Early progress was slower than expected. Not because Codex wasn't capable, but because the environment wasn't complete enough — the agent lacked necessary tools, abstractions, and internal structures to advance high-level objectives. The engineers' work became: breaking large goals into small building blocks (design, code, review, test), letting the agent assemble them, then using those blocks to unlock more complex tasks. When something failed, the fix was almost never "try harder" — it was "what capability is the agent missing, and how do we make it both understandable and executable?"

This experiment directly proves this lecture's core thesis: the same model produces fundamentally different output in a bare environment versus one with a complete harness. The model didn't change. The environment did.

Source: OpenAI: Harness engineering: leveraging Codex in an agent-first world

A More Down-to-Earth Example

A team used Claude Sonnet to add a new API endpoint to a mid-sized Python web app (FastAPI + PostgreSQL + Redis, ~15,000 lines of code).

Initially they gave only one sentence: "add user preferences endpoints under /api/v2/users." The result? The agent spent 40% of its context window exploring the repo structure, produced code that looked reasonable but didn't follow the project's error handling patterns, used old SQLAlchemy syntax, and declared completion while the endpoint had runtime errors. The next session had to redo all the discovery work.

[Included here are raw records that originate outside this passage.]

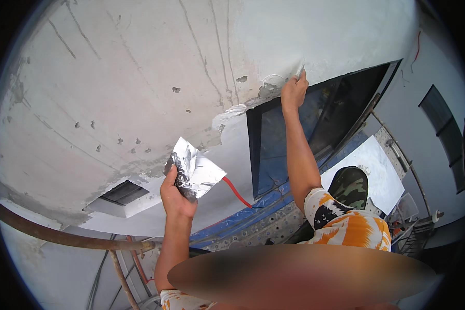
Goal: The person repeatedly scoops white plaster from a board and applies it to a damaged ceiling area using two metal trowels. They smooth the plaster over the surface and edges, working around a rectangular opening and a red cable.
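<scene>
My right hand (294, 94) is raised to the wall above the dark window. It is closed round a putty knife (301, 68), whose thin blade lies at the wall near a patch of fresh white putty. Most of the knife's handle is hidden in the fingers. Lower and to the left, my left hand (179, 200) grips a silver metal plate (205, 177) by its edge, away from the wall. White putty is heaped and smeared on the plate. The wall (155, 62) is grey and pitted on the left, smoother and whiter at upper right.
A dark-framed window (274, 150) is set below the right hand. A red hose (236, 192) sticks out from the wall behind the plate. Rusty scaffold poles (62, 235) cross at lower left and right. A white board (382, 165) lies beside my camouflage-clad knee (350, 188), above perforated metal planks (263, 227).
</scene>
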`<state>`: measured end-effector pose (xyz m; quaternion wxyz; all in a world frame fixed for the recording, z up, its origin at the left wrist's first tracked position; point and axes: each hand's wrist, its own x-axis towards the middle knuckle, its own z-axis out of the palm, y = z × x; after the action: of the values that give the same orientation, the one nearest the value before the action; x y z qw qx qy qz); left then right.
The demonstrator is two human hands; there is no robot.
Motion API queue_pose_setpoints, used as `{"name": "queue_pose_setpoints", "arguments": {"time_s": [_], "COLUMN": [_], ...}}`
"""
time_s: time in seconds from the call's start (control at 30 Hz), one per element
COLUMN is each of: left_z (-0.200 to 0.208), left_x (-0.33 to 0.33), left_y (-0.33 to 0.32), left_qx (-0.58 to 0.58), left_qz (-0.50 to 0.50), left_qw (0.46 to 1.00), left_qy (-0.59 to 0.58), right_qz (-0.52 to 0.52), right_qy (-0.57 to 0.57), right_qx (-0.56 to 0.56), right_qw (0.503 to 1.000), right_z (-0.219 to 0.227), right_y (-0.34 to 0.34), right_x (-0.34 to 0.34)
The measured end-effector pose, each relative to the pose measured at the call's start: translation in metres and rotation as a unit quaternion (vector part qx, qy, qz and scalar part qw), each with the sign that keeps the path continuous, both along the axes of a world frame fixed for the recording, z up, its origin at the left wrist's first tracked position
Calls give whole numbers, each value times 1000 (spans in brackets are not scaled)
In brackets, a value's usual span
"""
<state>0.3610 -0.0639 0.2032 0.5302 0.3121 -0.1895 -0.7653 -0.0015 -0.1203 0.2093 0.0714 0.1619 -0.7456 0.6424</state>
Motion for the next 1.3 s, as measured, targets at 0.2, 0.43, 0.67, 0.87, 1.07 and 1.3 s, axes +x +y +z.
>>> {"name": "queue_pose_setpoints", "arguments": {"time_s": [0.2,0.43,0.67,0.87,1.07,1.3], "left_z": [6,-8,-10,6,10,-18], "left_x": [-7,-4,4,-1,-9,-37], "left_y": [8,-6,-2,-1,3,35], "left_qx": [-10,107,2,128,-250,-607], "left_qz": [-25,6,-34,24,161,82], "left_qw": [999,994,998,991,954,742], "left_qy": [26,10,-43,-37,39,-272], "right_qz": [28,518,720,624,591,521], "right_qy": [190,-77,324,346,-497,-654], "right_qx": [50,-116,-144,30,-141,-172], "right_qw": [980,844,597,700,620,520], "right_z": [39,12,-3,-24,-64,-53], "right_y": [-31,45,86,80,90,101], "right_x": [56,108,143,112,147,165]}}
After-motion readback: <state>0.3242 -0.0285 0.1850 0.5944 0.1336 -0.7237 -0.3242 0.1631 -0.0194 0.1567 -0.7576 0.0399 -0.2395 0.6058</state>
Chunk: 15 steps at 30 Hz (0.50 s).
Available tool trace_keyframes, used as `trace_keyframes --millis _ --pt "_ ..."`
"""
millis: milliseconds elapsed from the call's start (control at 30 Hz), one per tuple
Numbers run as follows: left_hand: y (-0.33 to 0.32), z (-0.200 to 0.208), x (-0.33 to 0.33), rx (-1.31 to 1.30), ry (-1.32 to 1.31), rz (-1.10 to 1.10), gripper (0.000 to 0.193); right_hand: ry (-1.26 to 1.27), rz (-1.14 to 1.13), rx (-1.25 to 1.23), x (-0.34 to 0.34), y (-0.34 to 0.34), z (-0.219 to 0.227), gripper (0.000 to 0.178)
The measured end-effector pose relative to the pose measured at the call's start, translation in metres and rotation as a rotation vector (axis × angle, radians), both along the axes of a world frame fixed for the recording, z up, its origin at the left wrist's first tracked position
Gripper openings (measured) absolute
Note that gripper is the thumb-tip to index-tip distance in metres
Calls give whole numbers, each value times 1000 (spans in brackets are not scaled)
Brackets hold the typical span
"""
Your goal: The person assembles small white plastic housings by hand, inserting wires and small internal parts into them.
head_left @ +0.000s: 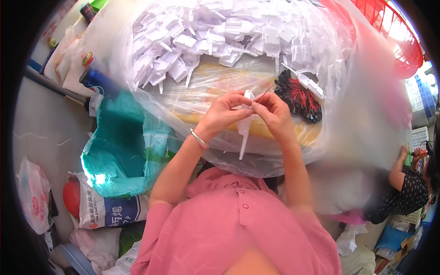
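Note:
Over the near side of the work surface, my left hand (222,112) pinches a white plastic part (244,129) whose narrow stem points down toward me. Beside it, the fingertips of my right hand (276,114) are closed on a thin dark wire (263,95) at the part's upper end. Whether the wire touches the part is hidden by my fingers. A bundle of short black and red wires (299,97) lies just right of my right hand. Beyond both hands spreads a heap of similar white plastic parts (183,42), and one part (310,85) rests against the bundle.
Clear plastic sheeting (376,114) drapes around the work surface. At the left stand an open teal bag (121,137) and a blue can (98,78). A red basket (389,34) is at the far right. Another person (396,190) works at the right edge.

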<state>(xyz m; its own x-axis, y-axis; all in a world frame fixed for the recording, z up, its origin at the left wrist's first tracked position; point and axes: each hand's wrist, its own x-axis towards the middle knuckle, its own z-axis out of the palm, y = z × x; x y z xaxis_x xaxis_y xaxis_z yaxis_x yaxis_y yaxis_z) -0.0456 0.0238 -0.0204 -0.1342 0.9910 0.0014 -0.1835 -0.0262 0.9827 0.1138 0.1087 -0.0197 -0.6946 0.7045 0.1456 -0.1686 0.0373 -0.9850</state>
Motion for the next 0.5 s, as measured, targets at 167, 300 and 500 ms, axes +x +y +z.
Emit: trace_keyframes --millis 167,300,500 --pt "0 4 4 6 56 -25 22 27 -25 20 -1 3 3 11" --pt "2 0 -2 -20 321 -33 17 30 -27 -6 -1 6 0 12" --pt "1 -5 -6 -136 -126 -104 16 112 -30 -155 0 6 0 14"
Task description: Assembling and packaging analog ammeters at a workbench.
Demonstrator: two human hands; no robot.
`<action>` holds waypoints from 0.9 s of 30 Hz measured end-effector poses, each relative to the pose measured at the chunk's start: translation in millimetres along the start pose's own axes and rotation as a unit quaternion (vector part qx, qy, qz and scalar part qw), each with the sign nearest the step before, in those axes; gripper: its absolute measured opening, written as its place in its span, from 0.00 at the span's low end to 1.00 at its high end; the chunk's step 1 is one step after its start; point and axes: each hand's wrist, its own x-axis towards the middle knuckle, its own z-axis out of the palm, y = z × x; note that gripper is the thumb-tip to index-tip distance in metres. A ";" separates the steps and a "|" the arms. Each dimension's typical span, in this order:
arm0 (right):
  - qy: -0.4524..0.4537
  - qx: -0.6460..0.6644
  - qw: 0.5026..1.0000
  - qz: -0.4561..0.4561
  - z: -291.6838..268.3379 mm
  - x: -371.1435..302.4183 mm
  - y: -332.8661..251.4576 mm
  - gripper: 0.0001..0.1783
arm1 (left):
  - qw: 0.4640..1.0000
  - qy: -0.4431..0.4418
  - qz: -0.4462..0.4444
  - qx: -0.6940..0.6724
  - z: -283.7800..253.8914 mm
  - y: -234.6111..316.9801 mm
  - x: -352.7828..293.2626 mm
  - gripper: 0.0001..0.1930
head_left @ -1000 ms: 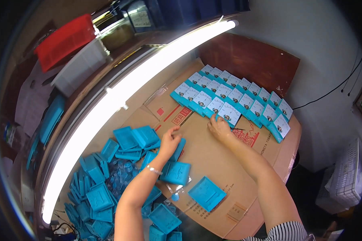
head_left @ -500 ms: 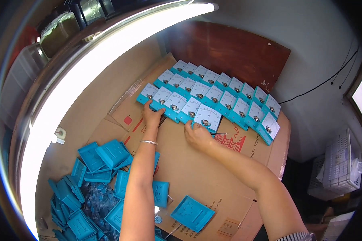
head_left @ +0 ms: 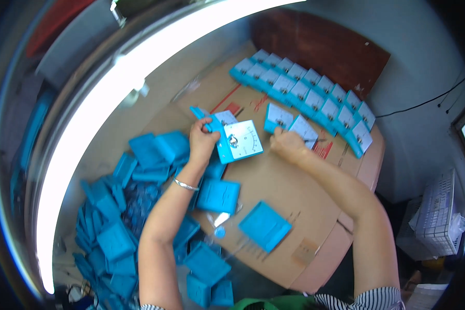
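My left hand (head_left: 203,142) is closed on the teal edges of a small stack of panel meters (head_left: 247,138), tilted and lifted above the cardboard. The front meter shows a white dial face with a metal movement at its base; another dial shows behind it. My right hand (head_left: 289,146) is closed at the near edge of two more panel meters (head_left: 280,118) standing side by side. A thin dark tool (head_left: 315,140) sticks out beside its fingers; its kind is too blurred to tell. Curled fingers hide how firmly this hand holds the meters.
Rows of similar meters (head_left: 315,101) lean along the far side of the cardboard (head_left: 253,181). Teal plastic covers (head_left: 113,240) and clear parts pile up at left. A single cover (head_left: 265,226) lies near front. A bright tube light (head_left: 82,139) arches overhead at left.
My left hand has taken a few meters from the front row and brought them nearer. My right hand stays by two meters now apart from the row. The whole view has shifted.
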 end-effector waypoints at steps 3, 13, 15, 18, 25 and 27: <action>0.031 0.040 0.999 0.018 -58.2 -21.9 -20.0 0.05 | 0.996 -0.023 -0.070 -0.058 -43.6 41.1 -55.8 0.22; 0.168 0.116 0.972 -0.115 -128.4 -81.7 -199.2 0.06 | 0.976 0.025 -0.150 -0.154 -166.9 7.6 -234.9 0.28; 0.174 0.087 0.972 -0.132 -122.7 -91.7 -214.2 0.06 | 0.970 0.010 -0.159 -0.185 -175.3 9.4 -262.4 0.30; 0.190 0.050 0.970 -0.145 -117.9 -105.4 -226.2 0.07 | 0.976 -0.025 -0.139 -0.168 -185.8 10.3 -298.0 0.33; 0.244 0.047 0.961 -0.123 -135.0 -126.4 -242.9 0.11 | 0.962 -0.020 0.226 0.149 -205.4 19.0 -387.7 0.34; 0.233 0.053 0.966 -0.102 -141.4 -133.7 -240.3 0.10 | 0.957 -0.051 0.243 0.148 -220.8 32.9 -429.2 0.32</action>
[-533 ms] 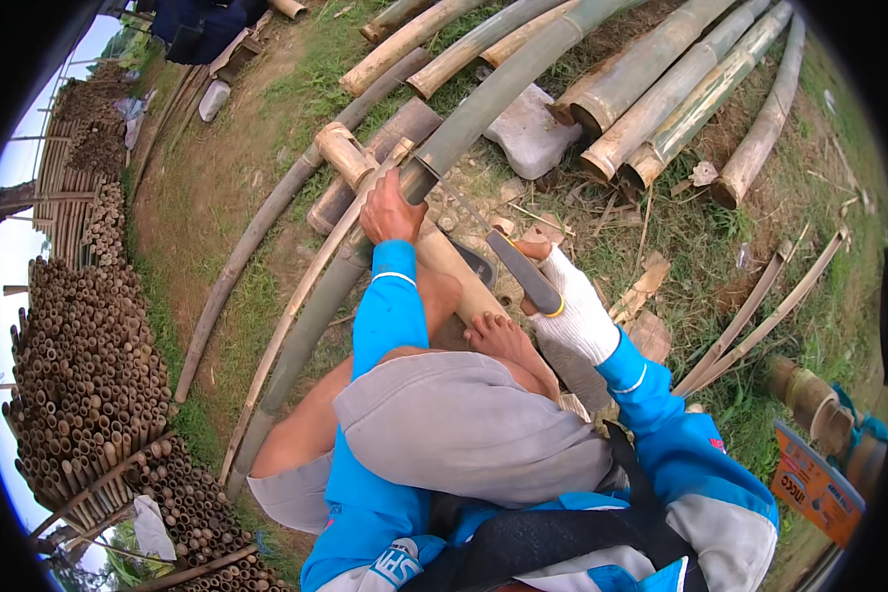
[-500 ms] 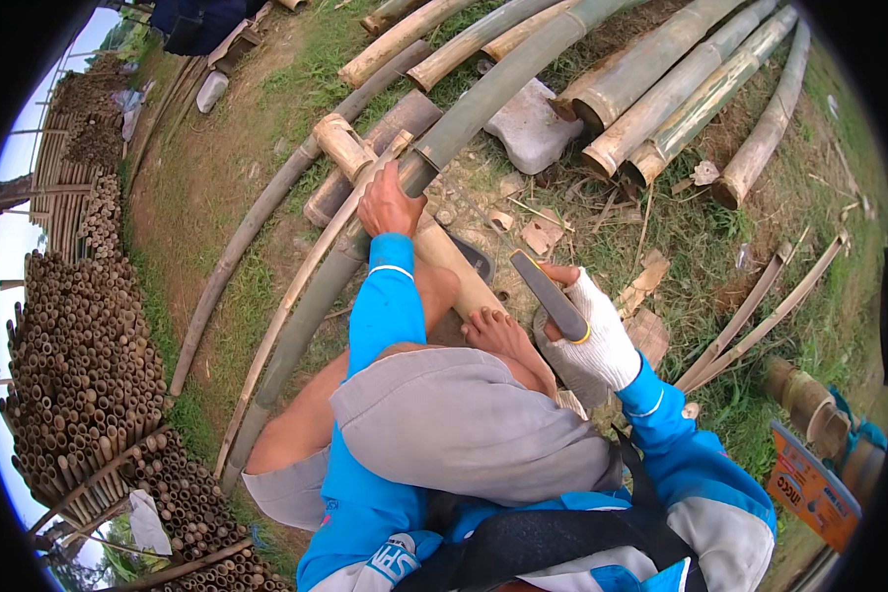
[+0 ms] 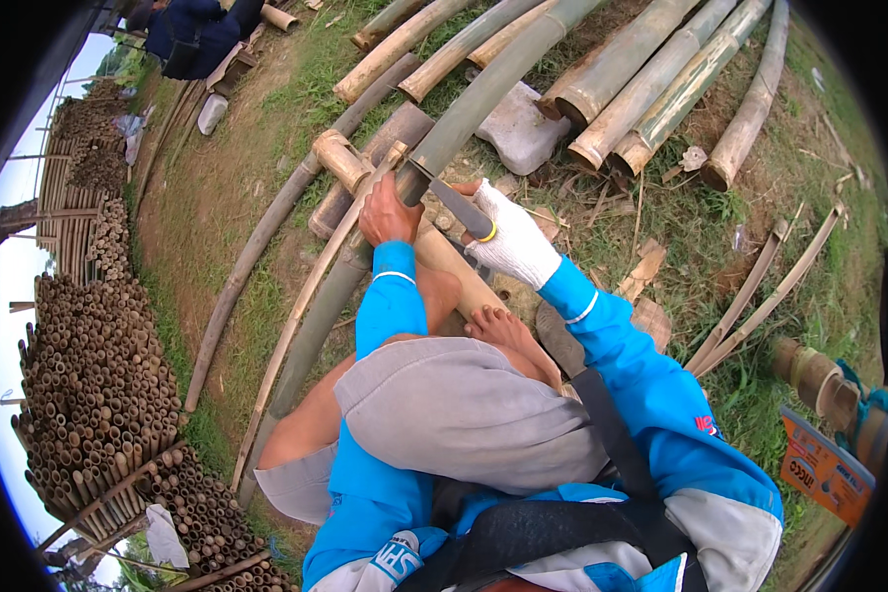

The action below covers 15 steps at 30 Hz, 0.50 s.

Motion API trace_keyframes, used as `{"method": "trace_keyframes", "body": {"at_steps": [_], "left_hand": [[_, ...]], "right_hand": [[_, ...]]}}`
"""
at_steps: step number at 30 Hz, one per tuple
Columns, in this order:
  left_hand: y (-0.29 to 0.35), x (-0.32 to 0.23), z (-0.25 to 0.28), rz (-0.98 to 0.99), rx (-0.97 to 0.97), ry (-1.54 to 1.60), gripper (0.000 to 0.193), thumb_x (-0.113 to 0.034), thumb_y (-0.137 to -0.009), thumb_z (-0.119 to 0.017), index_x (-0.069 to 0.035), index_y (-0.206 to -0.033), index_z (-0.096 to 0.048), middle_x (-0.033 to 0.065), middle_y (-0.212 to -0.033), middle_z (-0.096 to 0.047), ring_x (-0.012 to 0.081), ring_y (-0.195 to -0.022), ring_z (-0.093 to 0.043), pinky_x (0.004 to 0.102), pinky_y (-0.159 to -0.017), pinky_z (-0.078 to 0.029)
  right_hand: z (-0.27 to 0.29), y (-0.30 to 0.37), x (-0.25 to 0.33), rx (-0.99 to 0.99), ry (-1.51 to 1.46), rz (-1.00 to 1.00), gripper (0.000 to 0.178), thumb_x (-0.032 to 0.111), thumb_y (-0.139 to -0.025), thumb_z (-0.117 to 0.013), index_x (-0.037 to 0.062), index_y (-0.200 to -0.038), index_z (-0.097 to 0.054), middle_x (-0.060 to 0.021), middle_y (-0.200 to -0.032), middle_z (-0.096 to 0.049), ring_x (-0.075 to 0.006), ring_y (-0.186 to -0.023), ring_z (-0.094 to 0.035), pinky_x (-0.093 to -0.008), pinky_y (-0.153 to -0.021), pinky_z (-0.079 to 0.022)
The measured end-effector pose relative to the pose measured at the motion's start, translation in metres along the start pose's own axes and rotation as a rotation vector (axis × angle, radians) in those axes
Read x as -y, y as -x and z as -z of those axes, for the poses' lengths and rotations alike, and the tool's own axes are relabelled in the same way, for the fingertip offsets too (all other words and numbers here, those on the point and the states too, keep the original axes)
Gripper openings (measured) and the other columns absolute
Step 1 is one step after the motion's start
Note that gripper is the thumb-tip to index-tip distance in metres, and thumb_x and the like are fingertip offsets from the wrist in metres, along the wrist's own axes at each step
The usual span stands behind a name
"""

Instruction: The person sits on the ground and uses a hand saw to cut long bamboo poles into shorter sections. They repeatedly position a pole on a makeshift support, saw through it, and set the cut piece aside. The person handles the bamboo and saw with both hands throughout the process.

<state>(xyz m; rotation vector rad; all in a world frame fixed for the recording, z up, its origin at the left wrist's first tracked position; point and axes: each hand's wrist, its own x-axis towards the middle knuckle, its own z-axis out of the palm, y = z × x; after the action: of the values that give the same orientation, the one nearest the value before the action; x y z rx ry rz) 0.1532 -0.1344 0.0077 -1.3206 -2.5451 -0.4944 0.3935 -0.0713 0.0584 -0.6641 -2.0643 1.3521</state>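
A long green bamboo pole point(image 3: 481, 111) slants from the far top down to my left side. My left hand point(image 3: 390, 211) is closed around it just below a dark cut line, with a thin split bamboo strip point(image 3: 301, 259) lying along the pole beside my fingers. My right hand point(image 3: 511, 235), in a white fingerless glove, is wrapped round the dark handle of a handsaw point(image 3: 463, 210). The handle is now close to the pole at the cut; most of the blade is hidden. My bare foot point(image 3: 508, 333) rests by a pale bamboo piece point(image 3: 461, 273) lying under the pole.
Several cut bamboo poles point(image 3: 641, 74) lie at the far right, near a whitish rock point(image 3: 523, 128). A short bamboo crosspiece point(image 3: 341, 158) sits beyond my left hand. Stacked bamboo point(image 3: 99, 365) stands at left. Split strips point(image 3: 760, 296) and an orange box point(image 3: 825, 469) are on the right.
My right hand has pushed the saw forward and left, bringing its handle from well away to close beside the pole. My left hand keeps its grip on the pole.
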Motion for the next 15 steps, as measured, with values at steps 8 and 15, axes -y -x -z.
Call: {"method": "trace_keyframes", "body": {"at_steps": [8,15], "left_hand": [[0.017,0.002,0.014,0.099,0.107,0.000,0.072,-0.025,-0.069,-0.096,-0.014,-0.135,-0.068,0.0142,-0.129,-0.074,0.0372,-0.119,-0.070,0.0503,-0.100,-0.057],[-0.003,-0.004,0.003,0.009,0.006,0.019,0.069,-0.023,-0.067,-0.096,-0.012,-0.129,-0.068,0.0139,-0.120,-0.074,0.0389,-0.110,-0.070,0.0510,-0.094,-0.057]], "right_hand": [[0.080,0.181,0.056,0.056,-0.115,-0.237,0.065,-0.001,-0.083,-0.075,0.0027,-0.146,-0.057,-0.0161,-0.129,-0.070,-0.0212,-0.104,-0.072,-0.0330,-0.092,-0.056],[-0.015,-0.012,-0.017,-0.003,0.024,-0.018,0.062,0.017,-0.085,-0.077,0.0104,-0.143,-0.057,-0.0256,-0.123,-0.068,-0.0444,-0.106,-0.072,-0.0468,-0.089,-0.059]]}}
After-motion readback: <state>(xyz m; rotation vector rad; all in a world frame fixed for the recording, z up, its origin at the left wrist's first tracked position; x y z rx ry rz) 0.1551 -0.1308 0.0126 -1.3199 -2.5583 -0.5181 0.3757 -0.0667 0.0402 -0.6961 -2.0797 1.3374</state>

Later they added AGENTS.md (describing project architecture and tech stack versions), explicit verification commands (pytest tests/api/v2/ && python -m mypy src/), and architecture decision records. The same model succeeded in all three independent runs, with ~60% better context efficiency.

They didn't change the model. They changed the harness.

Key Takeaways

  • Model capability and execution reliability are different things. A thoroughbred still needs a good saddle.
  • When things fail, check the harness first, then the model. Swapping models is the most expensive option — and often it's not even a model problem.
  • Every failure is a signal: your harness has a structural defect. Find it, fix it.
  • Five defense layers: task specification, context provision, execution environment, verification feedback, state management. Check them systematically, like a doctor ruling out the most common causes first.
  • One AGENTS.md file might be more effective than upgrading to a more expensive model. Seriously.

Further Reading

Exercises

  1. Comparison experiment: Pick a codebase you know well and a non-trivial modification task. First, run the agent with no harness support and record failures. Then add an AGENTS.md with explicit verification commands and run again with the same agent. Compare results, attributing each failure to one of the five defense layers.

  2. Verification gap measurement: Pick 5 coding tasks. After each task, record whether the agent claims completion, then verify actual correctness with independent tests. Calculate the proportion of times the agent claims done when it's actually not done — that's your verification gap. Then think: what verification commands would reduce this proportion?

  3. Diagnostic loop practice: Find a task where the agent repeatedly fails in your project. Run once, record the failure. Attribute it to one of the five layers. Fix that layer. Run again. Repeat three to five rounds, recording improvements each time.